* **What needs to be done**
Reproduce the data below exactly. Skip the pictures.

* **Dataset excerpts**
◇ ◇ ◇ ◇ ◇

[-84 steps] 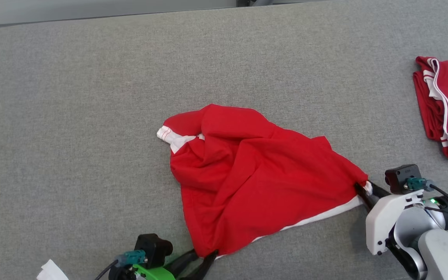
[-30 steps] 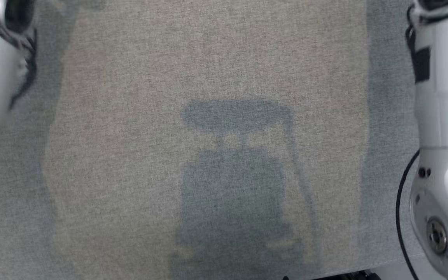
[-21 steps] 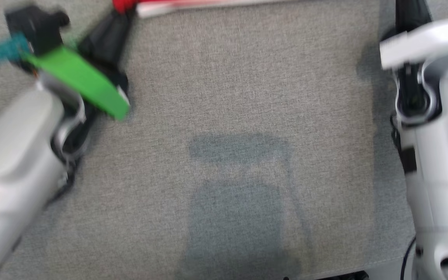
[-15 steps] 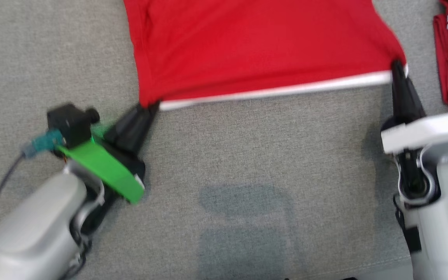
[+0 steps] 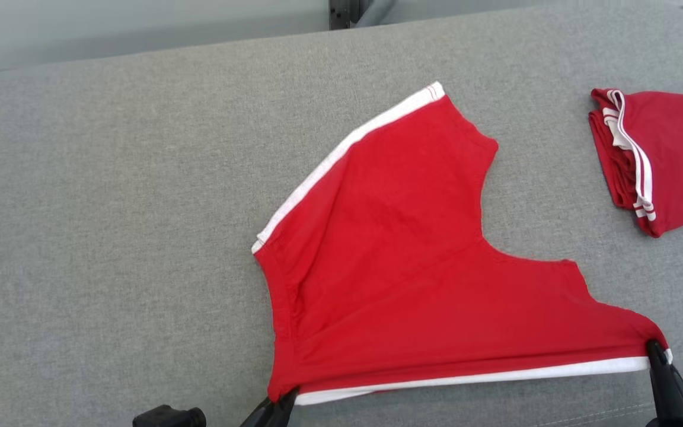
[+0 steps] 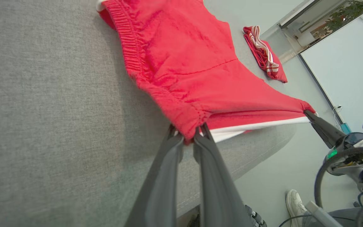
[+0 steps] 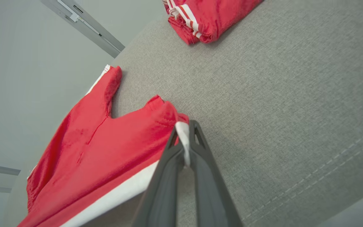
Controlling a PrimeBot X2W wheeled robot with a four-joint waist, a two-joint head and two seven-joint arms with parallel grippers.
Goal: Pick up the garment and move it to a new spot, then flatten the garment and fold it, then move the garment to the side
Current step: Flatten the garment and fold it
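At the near edge of the grey padded surface [image 5: 110, 207], the left gripper [image 5: 285, 396] is clamped on the gathered waistband corner of the red shorts [image 5: 412, 267], its two dark fingers pressed together on the cloth in the left wrist view [image 6: 187, 134]. Toward the robot's right, the right gripper [image 5: 653, 347] is pinched tight on the corner of one leg's hem, the white side stripe caught between its fingers in the right wrist view [image 7: 184, 126]. That stripe runs taut along the near edge between the two grippers. Beyond it the shorts lie spread on the surface near its middle, the second leg reaching away toward the far side with its own white stripe along the left edge. A folded red garment [image 5: 667, 154] with white stripes sits well apart at the far right.
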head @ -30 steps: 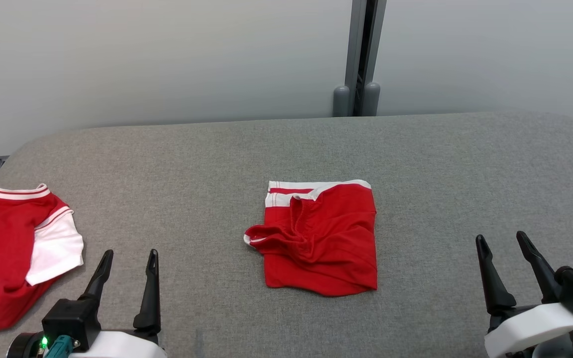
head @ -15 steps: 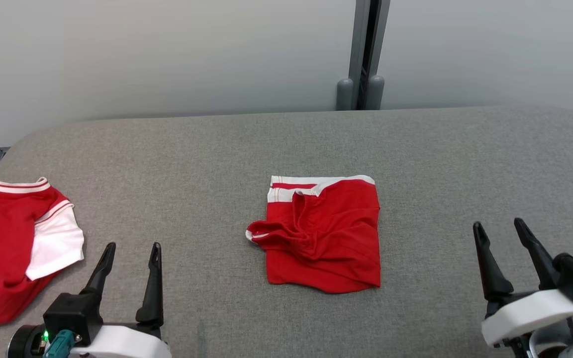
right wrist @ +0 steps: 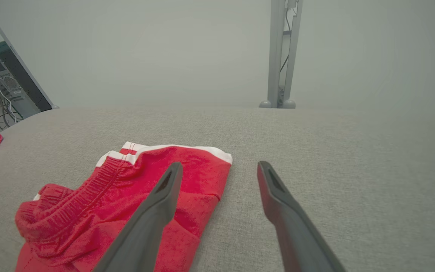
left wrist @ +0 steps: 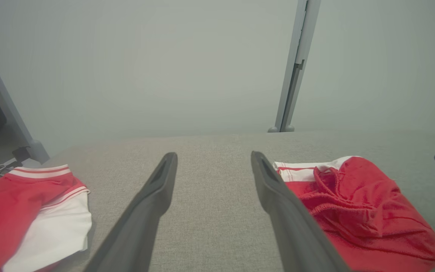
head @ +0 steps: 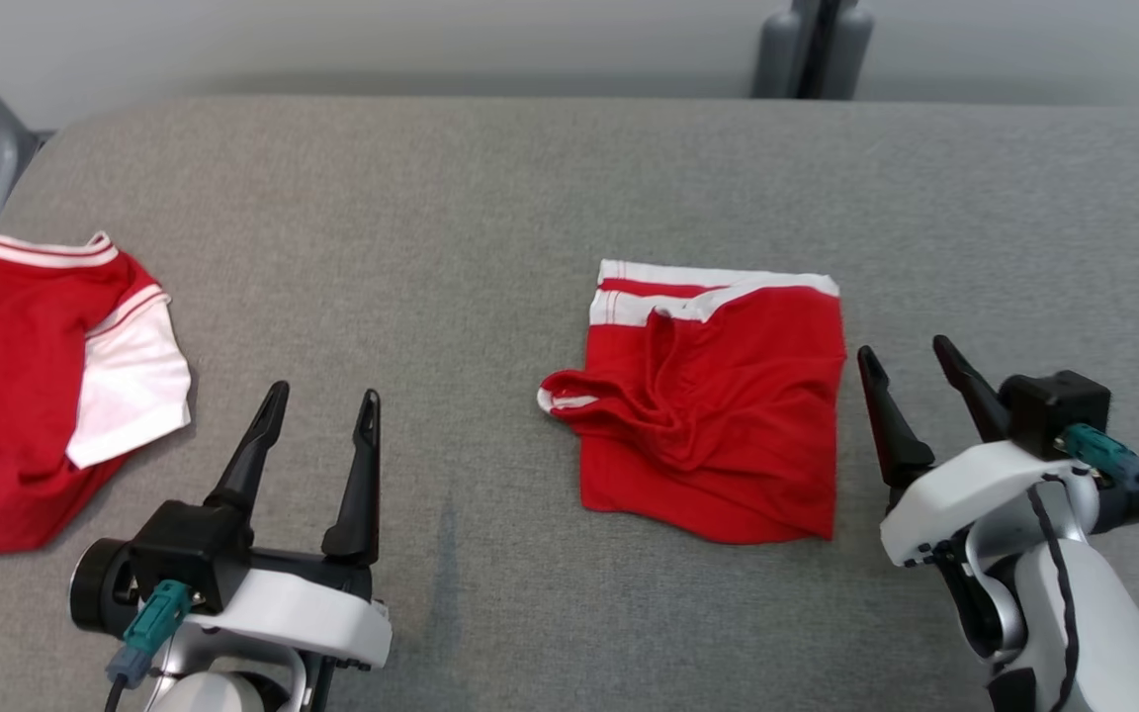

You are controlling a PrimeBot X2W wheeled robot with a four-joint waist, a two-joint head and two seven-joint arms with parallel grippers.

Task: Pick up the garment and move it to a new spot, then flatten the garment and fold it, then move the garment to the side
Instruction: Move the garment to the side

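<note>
Folded red garment [head: 713, 415] with white trim lies rumpled near the middle of a grey cloth-covered table [head: 431, 198]; right gripper [head: 903, 346] hovers just beside it at three o'clock, fingers spread wide, holding nothing; left gripper [head: 323, 392] at eight o'clock, likewise wide and empty; a red-and-white shirt [head: 36, 376] lies at nine o'clock, well apart.

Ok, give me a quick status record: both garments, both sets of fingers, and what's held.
target garment: red shorts, white waistband, creased rough square, mid-table
other garment: red shirt with white sleeve, table's left edge
surface: grey fabric table
left fingers: open, empty, between the two garments
right fingers: open, empty, by the shorts' right edge
held: nothing
</note>
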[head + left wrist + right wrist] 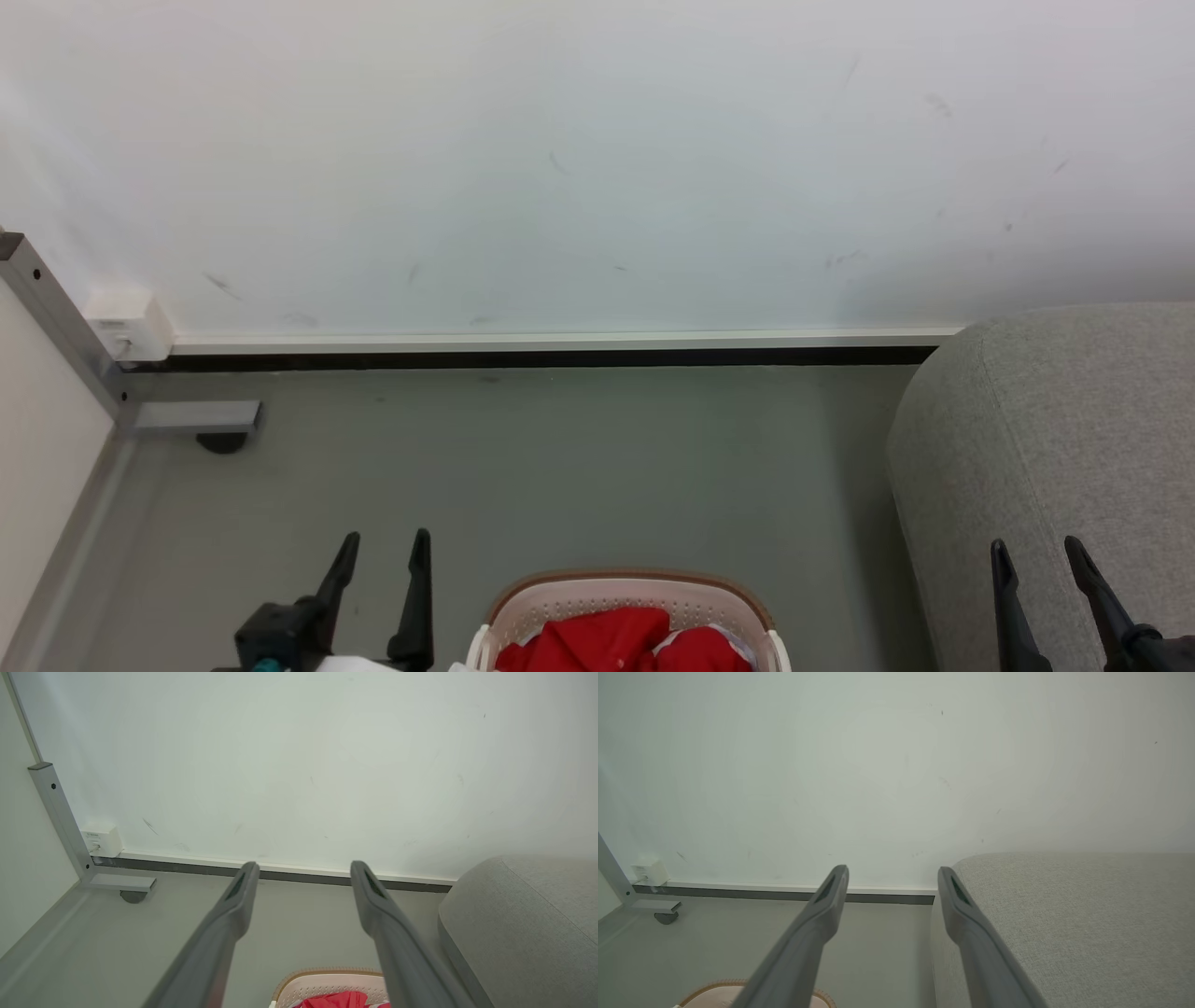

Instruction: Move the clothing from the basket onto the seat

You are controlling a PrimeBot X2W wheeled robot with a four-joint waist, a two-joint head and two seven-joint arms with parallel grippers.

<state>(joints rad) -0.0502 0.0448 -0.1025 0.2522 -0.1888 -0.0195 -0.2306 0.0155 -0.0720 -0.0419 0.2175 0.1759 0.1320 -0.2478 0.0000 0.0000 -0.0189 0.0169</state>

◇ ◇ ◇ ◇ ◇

* **Written reply**
[-84 steps] 
[-30 steps] 
[-21 steps] 
[-15 steps] 
[+0 steps] 
[+0 steps] 
[+0 steps] 
Controlling a PrimeBot X2W wheeled robot with a four-joint waist, a two-joint head and two seven-joint arms with parallel grippers.
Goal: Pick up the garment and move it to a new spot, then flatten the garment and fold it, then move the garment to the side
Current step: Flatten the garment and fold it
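At the near edge of the grey padded surface [image 5: 110, 207], the left gripper [image 5: 285, 396] is clamped on the gathered waistband corner of the red shorts [image 5: 412, 267], its two dark fingers pressed together on the cloth in the left wrist view [image 6: 187, 134]. Toward the robot's right, the right gripper [image 5: 653, 347] is pinched tight on the corner of one leg's hem, the white side stripe caught between its fingers in the right wrist view [image 7: 184, 126]. That stripe runs taut along the near edge between the two grippers. Beyond it the shorts lie spread on the surface near its middle, the second leg reaching away toward the far side with its own white stripe along the left edge. A folded red garment [image 5: 667, 154] with white stripes sits well apart at the far right.
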head @ -30 steps: 
head @ -15 steps: 
right wrist @ +0 steps: 
left wrist @ +0 steps: 
head @ +0 steps: 

You are controlling a PrimeBot X2W wheeled robot with a four-joint waist, a two-joint head and two seven-joint arms with parallel grippers.

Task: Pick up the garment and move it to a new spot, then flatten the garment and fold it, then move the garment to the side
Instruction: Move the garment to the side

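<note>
Folded red garment [head: 713, 415] with white trim lies rumpled near the middle of a grey cloth-covered table [head: 431, 198]; right gripper [head: 903, 346] hovers just beside it at three o'clock, fingers spread wide, holding nothing; left gripper [head: 323, 392] at eight o'clock, likewise wide and empty; a red-and-white shirt [head: 36, 376] lies at nine o'clock, well apart.

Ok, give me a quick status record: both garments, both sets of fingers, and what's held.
target garment: red shorts, white waistband, creased rough square, mid-table
other garment: red shirt with white sleeve, table's left edge
surface: grey fabric table
left fingers: open, empty, between the two garments
right fingers: open, empty, by the shorts' right edge
held: nothing
</note>
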[head + left wrist + right wrist] 

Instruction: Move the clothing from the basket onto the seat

You are controlling a PrimeBot X2W wheeled robot with a four-joint waist, a two-joint head and two seven-joint arms with parallel grippers.

<state>(joints rad) -0.0502 0.0448 -0.1025 0.2522 -0.1888 -0.0195 -0.2306 0.0155 -0.0720 -0.0419 0.2175 0.1759 0.1320 -0.2478 0.0000 0.0000 -0.0189 0.0169</state>

What was produced is the complete output.